● REQUIRED ACTION:
Begin at the line below that has "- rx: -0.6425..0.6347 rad" and stop after the line that has "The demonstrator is". Please restate only those lines, word for word.

::: INFORMATION PROVIDED :::

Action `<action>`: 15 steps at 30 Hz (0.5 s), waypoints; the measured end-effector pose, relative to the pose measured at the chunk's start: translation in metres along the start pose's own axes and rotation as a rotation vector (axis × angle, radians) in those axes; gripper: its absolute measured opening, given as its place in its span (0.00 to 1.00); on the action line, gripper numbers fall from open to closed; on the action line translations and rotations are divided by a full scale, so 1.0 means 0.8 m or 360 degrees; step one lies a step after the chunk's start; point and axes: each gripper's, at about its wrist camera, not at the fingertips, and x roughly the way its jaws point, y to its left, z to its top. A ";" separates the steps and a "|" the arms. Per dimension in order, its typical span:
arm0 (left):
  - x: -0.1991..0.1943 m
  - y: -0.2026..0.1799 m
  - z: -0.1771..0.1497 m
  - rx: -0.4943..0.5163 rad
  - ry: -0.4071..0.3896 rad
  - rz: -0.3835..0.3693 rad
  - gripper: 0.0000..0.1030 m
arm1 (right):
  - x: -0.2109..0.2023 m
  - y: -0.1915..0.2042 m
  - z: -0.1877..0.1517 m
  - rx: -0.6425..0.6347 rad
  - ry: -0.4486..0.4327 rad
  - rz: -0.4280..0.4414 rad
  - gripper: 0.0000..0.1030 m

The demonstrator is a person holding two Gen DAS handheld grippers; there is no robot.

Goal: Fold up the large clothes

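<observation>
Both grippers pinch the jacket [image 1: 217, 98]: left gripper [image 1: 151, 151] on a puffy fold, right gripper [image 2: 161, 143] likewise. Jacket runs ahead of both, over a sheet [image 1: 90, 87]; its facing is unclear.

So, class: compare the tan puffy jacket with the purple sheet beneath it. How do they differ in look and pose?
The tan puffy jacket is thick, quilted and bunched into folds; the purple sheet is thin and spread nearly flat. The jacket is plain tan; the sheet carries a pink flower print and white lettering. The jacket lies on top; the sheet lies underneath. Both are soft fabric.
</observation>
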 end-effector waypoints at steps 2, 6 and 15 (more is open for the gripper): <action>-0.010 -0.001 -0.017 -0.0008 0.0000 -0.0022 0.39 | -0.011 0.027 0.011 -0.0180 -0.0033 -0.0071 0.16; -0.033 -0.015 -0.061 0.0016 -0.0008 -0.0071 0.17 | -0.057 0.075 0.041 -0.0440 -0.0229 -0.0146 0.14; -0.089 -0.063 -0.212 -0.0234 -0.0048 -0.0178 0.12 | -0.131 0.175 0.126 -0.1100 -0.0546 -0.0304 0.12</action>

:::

● RESULT OF THIS TASK:
  - rx: -0.6425..0.6347 rad
  - ry: -0.4486..0.4327 rad
  - rz: -0.4280..0.4414 rad
  - gripper: 0.0000..0.1030 m

The demonstrator is a person holding two Gen DAS handheld grippers; there is no robot.

The exercise calls for nothing more.